### Raw data ###
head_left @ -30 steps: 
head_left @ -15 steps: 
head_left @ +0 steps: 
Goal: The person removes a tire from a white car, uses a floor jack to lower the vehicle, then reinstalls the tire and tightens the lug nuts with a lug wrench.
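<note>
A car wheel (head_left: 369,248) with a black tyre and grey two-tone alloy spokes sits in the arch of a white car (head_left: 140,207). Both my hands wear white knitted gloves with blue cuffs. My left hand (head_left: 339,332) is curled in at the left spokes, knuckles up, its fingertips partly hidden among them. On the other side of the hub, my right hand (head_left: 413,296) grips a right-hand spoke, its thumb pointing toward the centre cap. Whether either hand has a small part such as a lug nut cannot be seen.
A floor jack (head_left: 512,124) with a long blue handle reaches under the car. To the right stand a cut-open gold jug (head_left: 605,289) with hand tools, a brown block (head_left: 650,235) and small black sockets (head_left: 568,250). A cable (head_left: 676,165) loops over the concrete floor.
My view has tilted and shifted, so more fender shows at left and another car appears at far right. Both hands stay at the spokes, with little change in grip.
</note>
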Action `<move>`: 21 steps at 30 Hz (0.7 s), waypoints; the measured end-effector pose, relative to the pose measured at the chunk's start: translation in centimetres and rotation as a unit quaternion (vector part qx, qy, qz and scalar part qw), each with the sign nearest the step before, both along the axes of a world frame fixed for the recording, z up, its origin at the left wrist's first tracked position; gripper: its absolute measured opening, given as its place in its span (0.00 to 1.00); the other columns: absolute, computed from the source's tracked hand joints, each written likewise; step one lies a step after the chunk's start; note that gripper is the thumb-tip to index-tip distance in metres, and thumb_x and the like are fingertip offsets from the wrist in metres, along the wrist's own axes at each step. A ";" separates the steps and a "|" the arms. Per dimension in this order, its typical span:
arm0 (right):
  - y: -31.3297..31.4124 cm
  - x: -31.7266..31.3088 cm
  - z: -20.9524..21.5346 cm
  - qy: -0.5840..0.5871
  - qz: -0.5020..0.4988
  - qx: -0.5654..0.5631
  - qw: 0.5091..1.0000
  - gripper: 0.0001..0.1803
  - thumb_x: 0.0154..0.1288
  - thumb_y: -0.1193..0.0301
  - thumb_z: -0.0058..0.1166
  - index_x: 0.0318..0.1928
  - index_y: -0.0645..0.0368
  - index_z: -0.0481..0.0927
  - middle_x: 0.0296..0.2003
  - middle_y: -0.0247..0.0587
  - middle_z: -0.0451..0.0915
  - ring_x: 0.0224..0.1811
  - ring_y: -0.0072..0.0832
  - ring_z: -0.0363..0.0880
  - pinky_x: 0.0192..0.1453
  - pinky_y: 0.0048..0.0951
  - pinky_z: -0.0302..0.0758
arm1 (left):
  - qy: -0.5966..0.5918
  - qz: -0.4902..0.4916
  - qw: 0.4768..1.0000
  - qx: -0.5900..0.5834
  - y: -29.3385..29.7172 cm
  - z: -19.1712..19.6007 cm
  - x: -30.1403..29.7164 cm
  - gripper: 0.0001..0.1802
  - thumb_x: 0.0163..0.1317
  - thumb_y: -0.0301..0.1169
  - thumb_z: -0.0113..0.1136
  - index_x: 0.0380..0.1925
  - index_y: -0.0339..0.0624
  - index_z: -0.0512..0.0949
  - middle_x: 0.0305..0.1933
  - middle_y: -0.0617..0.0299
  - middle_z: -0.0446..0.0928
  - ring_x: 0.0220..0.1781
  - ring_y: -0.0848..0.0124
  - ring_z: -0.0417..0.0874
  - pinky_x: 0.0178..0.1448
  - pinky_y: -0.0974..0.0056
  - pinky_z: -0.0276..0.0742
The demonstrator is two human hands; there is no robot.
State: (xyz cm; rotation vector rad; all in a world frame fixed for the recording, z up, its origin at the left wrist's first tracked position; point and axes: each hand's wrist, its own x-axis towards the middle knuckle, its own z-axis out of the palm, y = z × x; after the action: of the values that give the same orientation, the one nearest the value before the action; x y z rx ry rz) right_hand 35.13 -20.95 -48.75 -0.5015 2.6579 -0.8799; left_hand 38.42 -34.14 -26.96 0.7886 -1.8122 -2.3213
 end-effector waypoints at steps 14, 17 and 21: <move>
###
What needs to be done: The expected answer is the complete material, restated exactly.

Completed exercise:
head_left @ -30 steps: 
head_left @ -15 steps: 
head_left @ +0 steps: 
Goal: The person removes a tire from a white car, uses a floor jack to lower the vehicle, then reinstalls the tire and tightens the lug nuts with a lug wrench.
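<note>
A car wheel (head_left: 369,248) with a black tyre and grey two-tone alloy spokes sits in the arch of a white car (head_left: 140,207). Both my hands wear white knitted gloves with blue cuffs. My left hand (head_left: 339,332) is curled in at the left spokes, knuckles up, its fingertips partly hidden among them. On the other side of the hub, my right hand (head_left: 413,296) grips a right-hand spoke, its thumb pointing toward the centre cap. Whether either hand has a small part such as a lug nut cannot be seen.
A floor jack (head_left: 512,124) with a long blue handle reaches under the car. To the right stand a cut-open gold jug (head_left: 605,289) with hand tools, a brown block (head_left: 650,235) and small black sockets (head_left: 568,250). A cable (head_left: 676,165) loops over the concrete floor.
My view has tilted and shifted, so more fender shows at left and another car appears at far right. Both hands stay at the spokes, with little change in grip.
</note>
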Action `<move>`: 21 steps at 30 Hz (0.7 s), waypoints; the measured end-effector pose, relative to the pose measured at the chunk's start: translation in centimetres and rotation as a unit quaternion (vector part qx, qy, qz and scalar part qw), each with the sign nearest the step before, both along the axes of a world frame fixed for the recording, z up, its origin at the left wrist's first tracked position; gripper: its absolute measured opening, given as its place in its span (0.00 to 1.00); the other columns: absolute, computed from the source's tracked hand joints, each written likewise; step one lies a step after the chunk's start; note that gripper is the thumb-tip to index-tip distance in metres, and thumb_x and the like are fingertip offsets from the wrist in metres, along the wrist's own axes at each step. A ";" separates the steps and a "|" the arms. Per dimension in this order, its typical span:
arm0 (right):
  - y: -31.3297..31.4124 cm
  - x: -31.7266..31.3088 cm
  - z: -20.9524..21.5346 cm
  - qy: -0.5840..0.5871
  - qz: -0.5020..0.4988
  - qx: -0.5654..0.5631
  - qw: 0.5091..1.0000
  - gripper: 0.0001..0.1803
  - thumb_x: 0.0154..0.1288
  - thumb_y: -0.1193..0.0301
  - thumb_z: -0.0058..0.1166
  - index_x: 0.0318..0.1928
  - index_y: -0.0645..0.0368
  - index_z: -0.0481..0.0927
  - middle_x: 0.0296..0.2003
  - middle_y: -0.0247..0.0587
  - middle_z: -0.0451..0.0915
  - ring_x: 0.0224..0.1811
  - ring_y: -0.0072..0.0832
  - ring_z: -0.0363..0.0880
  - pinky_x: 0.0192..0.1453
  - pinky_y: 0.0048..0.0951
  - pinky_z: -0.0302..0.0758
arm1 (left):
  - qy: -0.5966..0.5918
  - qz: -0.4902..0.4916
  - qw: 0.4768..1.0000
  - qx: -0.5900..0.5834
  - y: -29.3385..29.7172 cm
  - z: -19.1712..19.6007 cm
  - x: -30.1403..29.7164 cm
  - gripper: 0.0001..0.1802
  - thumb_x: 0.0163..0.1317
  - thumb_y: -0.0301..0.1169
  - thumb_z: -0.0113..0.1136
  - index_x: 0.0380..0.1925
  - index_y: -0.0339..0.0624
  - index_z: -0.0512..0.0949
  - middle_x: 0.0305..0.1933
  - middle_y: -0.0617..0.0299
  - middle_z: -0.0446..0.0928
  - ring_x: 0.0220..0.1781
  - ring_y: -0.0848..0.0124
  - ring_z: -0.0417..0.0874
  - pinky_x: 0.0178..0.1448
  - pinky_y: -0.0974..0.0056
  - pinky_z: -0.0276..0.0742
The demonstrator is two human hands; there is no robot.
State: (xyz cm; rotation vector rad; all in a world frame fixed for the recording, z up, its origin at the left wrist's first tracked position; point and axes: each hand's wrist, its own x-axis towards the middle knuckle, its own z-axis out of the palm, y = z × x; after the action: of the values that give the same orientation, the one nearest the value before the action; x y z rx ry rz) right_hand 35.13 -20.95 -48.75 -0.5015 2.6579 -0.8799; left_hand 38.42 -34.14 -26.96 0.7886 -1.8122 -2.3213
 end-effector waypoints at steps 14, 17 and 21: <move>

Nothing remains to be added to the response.